Cody Bellinger had become the buzz of the game. It seems that many fans and fantasy players are under the impression that Bellinger has ascended to an elite status and is the favorite for the NL MVP. It’s a shock, considering how before this season he looked like a strikeout heavy slugger who may or may not have peaked during his outstanding debut in 2017. Bellinger is currently batting a remarkable .433/.509/.918 with 13 home runs, 33 RBI and 4 stolen bases. These are video game numbers, and unfortunately for him, they’re completely unsustainable.
Bellinger has a .397 BABIP. That by itself should be enough to bring many of his advocates down to earth. That’s more than a 100 points higher than the average BABIP, and as such is simply unsustainable. Steamer expects it to drop down all the way to .301 (which is still above average), which in turn will bring his batting line to a far less impressive (though still good) line of .275/.364/.547. It’s certainly not bad at all, but hardly one that you would expect from an MVP candidate.

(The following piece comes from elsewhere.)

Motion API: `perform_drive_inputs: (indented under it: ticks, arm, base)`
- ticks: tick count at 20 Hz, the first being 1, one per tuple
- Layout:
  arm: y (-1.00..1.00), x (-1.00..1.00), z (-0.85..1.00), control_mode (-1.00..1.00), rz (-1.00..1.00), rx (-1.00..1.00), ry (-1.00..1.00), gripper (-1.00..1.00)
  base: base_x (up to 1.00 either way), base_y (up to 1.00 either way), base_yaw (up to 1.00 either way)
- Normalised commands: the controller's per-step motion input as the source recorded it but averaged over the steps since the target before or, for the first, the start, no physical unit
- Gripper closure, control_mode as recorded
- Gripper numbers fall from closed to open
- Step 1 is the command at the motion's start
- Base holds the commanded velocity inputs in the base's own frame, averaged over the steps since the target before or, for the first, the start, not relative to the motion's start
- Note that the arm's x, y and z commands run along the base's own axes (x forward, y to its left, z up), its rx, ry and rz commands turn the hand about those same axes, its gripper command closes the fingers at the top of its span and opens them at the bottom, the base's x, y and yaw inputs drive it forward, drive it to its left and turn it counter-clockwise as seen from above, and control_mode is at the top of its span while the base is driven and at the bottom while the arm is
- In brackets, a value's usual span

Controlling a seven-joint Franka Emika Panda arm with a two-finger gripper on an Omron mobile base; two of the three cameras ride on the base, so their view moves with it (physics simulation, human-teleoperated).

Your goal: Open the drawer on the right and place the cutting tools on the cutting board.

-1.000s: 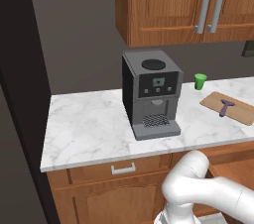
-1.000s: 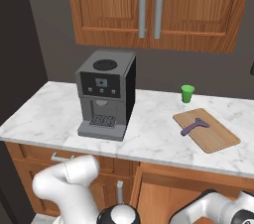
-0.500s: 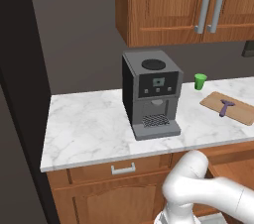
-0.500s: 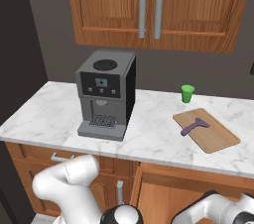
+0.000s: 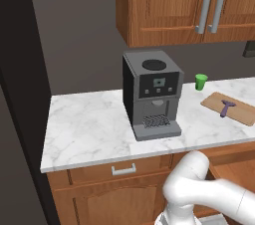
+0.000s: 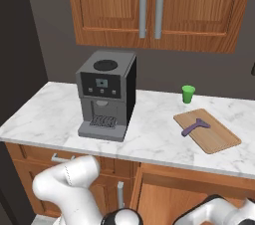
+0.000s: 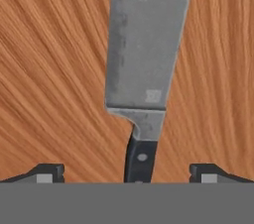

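Seen from the hand, a knife lies on the plain wood floor of the drawer (image 7: 49, 69), its grey blade (image 7: 146, 44) pointing away and its dark handle (image 7: 139, 161) toward me. My gripper (image 7: 127, 173) hangs just above it, open, with a fingertip (image 7: 49, 172) on each side of the handle and nothing gripped. The drawer stands pulled out under the counter at the right (image 6: 189, 189) (image 5: 239, 174). On the counter at the right lies the light-brown cutting board (image 6: 219, 139) (image 5: 244, 113), and a purple-handled cutting tool (image 6: 195, 127) (image 5: 226, 108) rests on it.
A dark coffee machine (image 5: 152, 94) (image 6: 106, 94) stands mid-counter. A small green cup (image 5: 200, 81) (image 6: 188, 94) sits behind the board near the wall. Wooden upper cabinets with long grey handles (image 6: 149, 7) hang above. A closed drawer with a small handle (image 5: 123, 170) is below left.
The things on the counter have not moved. The arm's low part at the bottom of the right base view has shifted slightly.
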Motion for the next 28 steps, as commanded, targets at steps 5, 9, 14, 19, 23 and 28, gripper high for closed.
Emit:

Bellinger’s strikeout percentage has dropped from his career average of 23.9% down to an astounding 11.2%. That’ a remarkable improvement, yet while he certainly improved his plate discipline, it doesn’t look as if his improvements correlate with that number. His Z-Swing% has dropped from 66.9% in 2018 to just 66.5% in 2019. Yet his Z-Contact% has improved from 78% in 2018 to 87.1% in 2019. in other words, he’s just slightly more patient with pitches on the inside, but somehow hits a lot more of them than expected. He also swings at only 4.6% less pitches in general.
Bellinger seems to have turned into an elite home run hitter, but that’s a mirage. First of all, his HR/FB% is an unsustainable 43.3%, which means that half of his home runs are lucky. More so, he’s been hitting less fly balls every year: 47.2% in 2017, 40.2% in 2018 and 34.9% in 2019. in short, he’s hitting less fly balls, but a significantly larger than average amount of them end up as home runs.
Cody Bellinger is a good player, but he’s not an elite one. He improved his walk percentage, but his strikeout percentage will likely rise, his batting line will significantly decline and he might actually be hitting less home runs going forward.